--- Provided data Enclosed Below ---
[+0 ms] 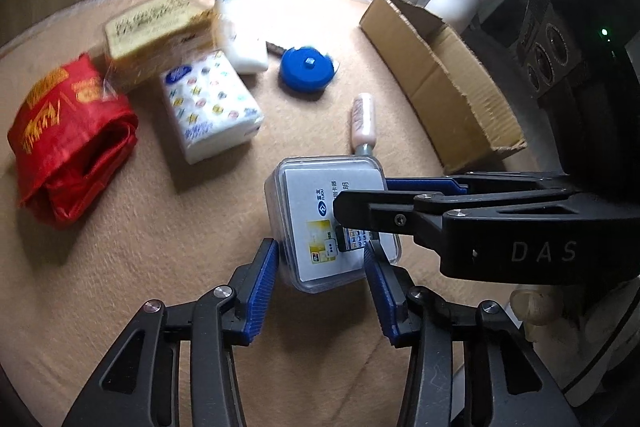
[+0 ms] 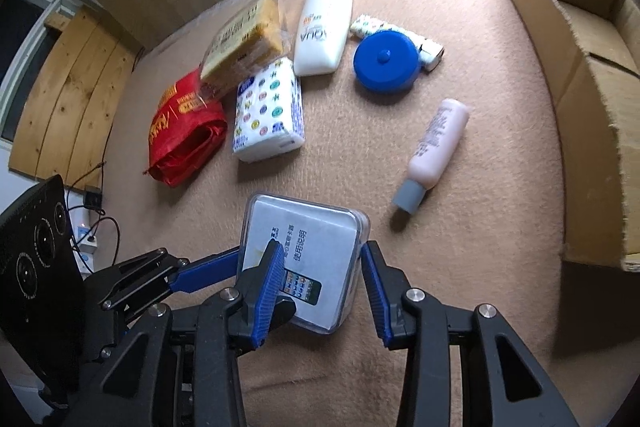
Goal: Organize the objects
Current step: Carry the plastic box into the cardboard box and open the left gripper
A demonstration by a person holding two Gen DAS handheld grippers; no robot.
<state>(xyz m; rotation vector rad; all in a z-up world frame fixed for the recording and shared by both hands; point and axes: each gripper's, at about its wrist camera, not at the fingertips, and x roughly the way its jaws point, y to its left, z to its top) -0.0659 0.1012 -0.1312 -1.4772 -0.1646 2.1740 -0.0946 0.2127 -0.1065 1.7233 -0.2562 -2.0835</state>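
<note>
Near centre of the tan carpeted floor (image 2: 480,227): clear square plastic case (image 1: 326,223), clamped by both the left tool (image 1: 320,267) and the right tool (image 2: 320,279). Far right: open cardboard box (image 2: 580,87), apparently unfilled. Six other items remain scattered.

Both wrist views look steeply down – sharing the carpet (image 1: 120,267).

We have the case (image 2: 300,263) nearest us on the carpet (image 2: 460,287), between both grippers' jaws. Just right of it and further off lies the small bottle (image 2: 436,147), cap toward us. Beyond that we see the round tin (image 2: 386,61), and left of it the big bottle (image 2: 324,31). The tissue pack (image 2: 268,115) sits left of centre, bread (image 2: 244,43) behind it, the bag (image 2: 186,135) leftmost. The carton (image 2: 580,75) stands along the right.
</note>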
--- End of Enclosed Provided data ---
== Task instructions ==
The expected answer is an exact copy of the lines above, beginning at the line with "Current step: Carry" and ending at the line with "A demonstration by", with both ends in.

== Solution ==
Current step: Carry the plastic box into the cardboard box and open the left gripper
A demonstration by a person holding two Gen DAS handheld grippers; no robot.

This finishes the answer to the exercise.